Par rapport aux nombreuses difficultés, impasses, limites déjà évoquées quant à l’approche des phénomènes culturels, le concept de représentation apparait comme une alternative intéressante car, en tant qu’unité d’analyse, il autorise une approche plus systématique. Définie par Moscovici comme « une organisation psychologique, une modalité de connaissance particulière et comme un processus de médiation entre concept et perception » [Moscovici, 1961], la représentation rend en quelque sorte, le concept et la perception interchangeables du fait qu’ils s’engendrent réciproquement.

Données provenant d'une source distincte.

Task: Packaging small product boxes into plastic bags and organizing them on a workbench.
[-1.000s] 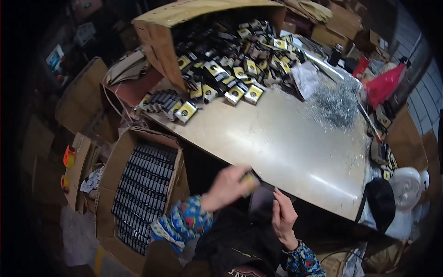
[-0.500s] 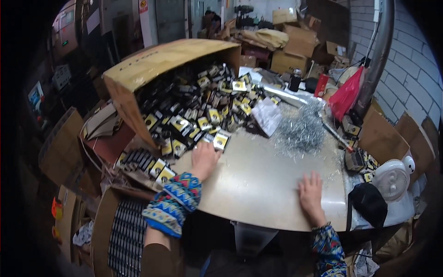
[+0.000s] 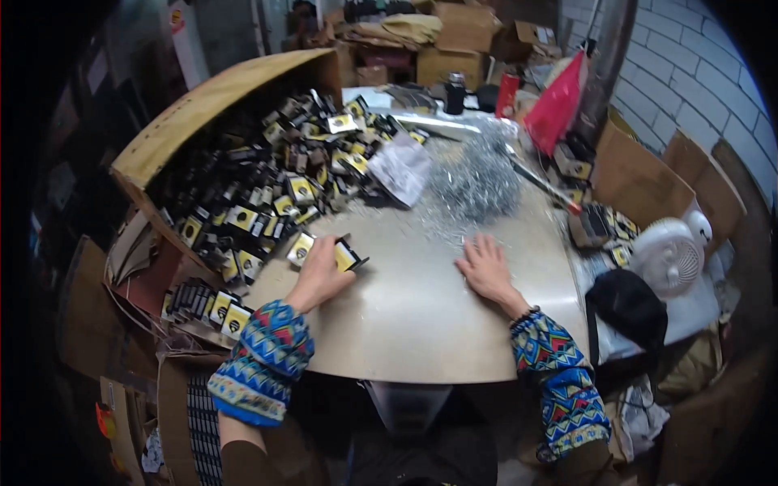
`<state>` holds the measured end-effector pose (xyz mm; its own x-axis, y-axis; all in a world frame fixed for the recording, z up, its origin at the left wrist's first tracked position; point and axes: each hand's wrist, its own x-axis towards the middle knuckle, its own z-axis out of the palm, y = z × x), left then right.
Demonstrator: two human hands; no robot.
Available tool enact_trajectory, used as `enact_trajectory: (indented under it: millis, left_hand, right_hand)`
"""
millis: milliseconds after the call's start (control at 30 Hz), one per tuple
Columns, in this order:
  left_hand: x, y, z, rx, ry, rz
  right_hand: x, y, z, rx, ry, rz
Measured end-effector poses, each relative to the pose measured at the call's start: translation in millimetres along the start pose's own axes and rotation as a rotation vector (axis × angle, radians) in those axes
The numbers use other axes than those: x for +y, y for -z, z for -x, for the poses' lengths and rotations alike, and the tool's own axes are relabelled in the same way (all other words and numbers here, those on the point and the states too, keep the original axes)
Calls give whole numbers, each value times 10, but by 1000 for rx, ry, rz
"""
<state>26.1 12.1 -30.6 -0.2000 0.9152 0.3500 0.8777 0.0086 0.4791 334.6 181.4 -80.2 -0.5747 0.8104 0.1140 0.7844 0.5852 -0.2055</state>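
Hands — left [image 3: 322, 273] pinching yellow-black box [image 3: 347, 258], well apart from right [image 3: 489, 270] (spread on tabletop [image 3: 405, 332]).

From the left one of two fisheye cameras worn side by side on the person's head, the view looks forward and obliquely down over the near edge of the table [image 3: 421, 332], with the left grip [image 3: 322, 274] and right grip [image 3: 489, 271] at close range around mid-frame. The picture is upright, the sleeves [image 3: 263, 356] rising from below, and its field is so wide that the table's edge bows and darkness rings the rim. Its upper part reaches past the table to piled cartons [image 3: 463, 29] farther off and, at right, a block wall [image 3: 689, 89].
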Motion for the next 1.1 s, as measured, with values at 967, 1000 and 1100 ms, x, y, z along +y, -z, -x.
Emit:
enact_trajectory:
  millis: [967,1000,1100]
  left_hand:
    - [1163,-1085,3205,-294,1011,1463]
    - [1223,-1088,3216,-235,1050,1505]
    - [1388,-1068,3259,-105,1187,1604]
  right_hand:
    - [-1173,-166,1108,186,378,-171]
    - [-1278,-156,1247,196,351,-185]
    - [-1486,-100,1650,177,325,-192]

La représentation s’intègre dans une dynamique articulée, d’une part sur la structure psychologique de l’individu et d’autre part, sur la structure sociale. De ce fait, une représentation n’est jamais statique, elle évolue avec le sujet, le temps, la société, l’histoire et l’objet des modifications périodiques. En tant qu’unité d’images, de concepts ayant trait à un objet, la représentation s’édifie, à la fois comme reflet de celui-ci et comme activité du sujet, individuel et social. Si la représentation est un produit social né de l’interaction du sujet avec son environnement social, elle est aussi symptomatique de la structure d’une société déterminée, à un moment donné de son développement. La représentation change d’un groupe à l’autre, d’une société à l’autre, elle traduit l’état de la collectivité qui l’a produite [Moscovici, 1961].

Cette pluralité et cette dimension multiple correspond aux caractéristiques des concepts de culture et d’identité culturelle. A la plasticité et à la mouvance de ces derniers correspond la valeur polychrome de la représentation. Celle-ci n’est, en fait, jamais isolable en tant qu’unité stable, elle s’insère dans un spectre de représentations. La dynamique de la représentation répond, en quelque sorte, à la dispersion conceptuelle et à l’élasticité sémantique des termes de culture et d’identité culturelle. Les représentations médiatisent et rendent présentes à la pensée elle-même ou qu’elles s’actualisent dans des objets ou des actes, les représentations s’inscrivent dans un champ, c'est-à-dire dans un ensemble d’unités hiérarchisés d’éléments ; hiérarchisées dans la mesure où une valeur qualitative est attachée à ces éléments. En outre, le champ de la représentation suppose un minimum d’information qu’il intègre à un niveau imageant et qu’en retour, il contribue à organiser.

L’analyse au niveau des représentations, en s’attardant, soit au repérage d’éléments, soit au processus lui-même, constitue un matériel qui se détache du réel pour nous permettre d’évoquer et d’en combiner les éléments [Wallon, 1951]. Elle permet, en outre, de réintroduire, face aux prétentions à l’universalité des lois psycho-anthropologiques, la diversité des objets, des conditions et des situations sociales particulières. La représentation constitue un modèle pour la compréhension des phénomènes humains. Outre les connaissances qu’elles peuvent nous apporter sur les individus et la société par qui elles sont formulées, les représentations permettent d’analyser les phénomènes relationnels entre les individus et/ou groupes. Les représentations intergroupes ne sont pas seulement des effets des relations mais elles peuvent les conditionner en jouant un rôle actif. Les relations sont alors indépendantes des représentations. Nous conclurons avec Bourdieu sur « la nécessité d’inclure dans le réel, la représentation du réel ou plus exactement la lutte des représentations…mais aussi des manifestations sociales destinées à manipuler les images mentales » [Bourdieu, 1980].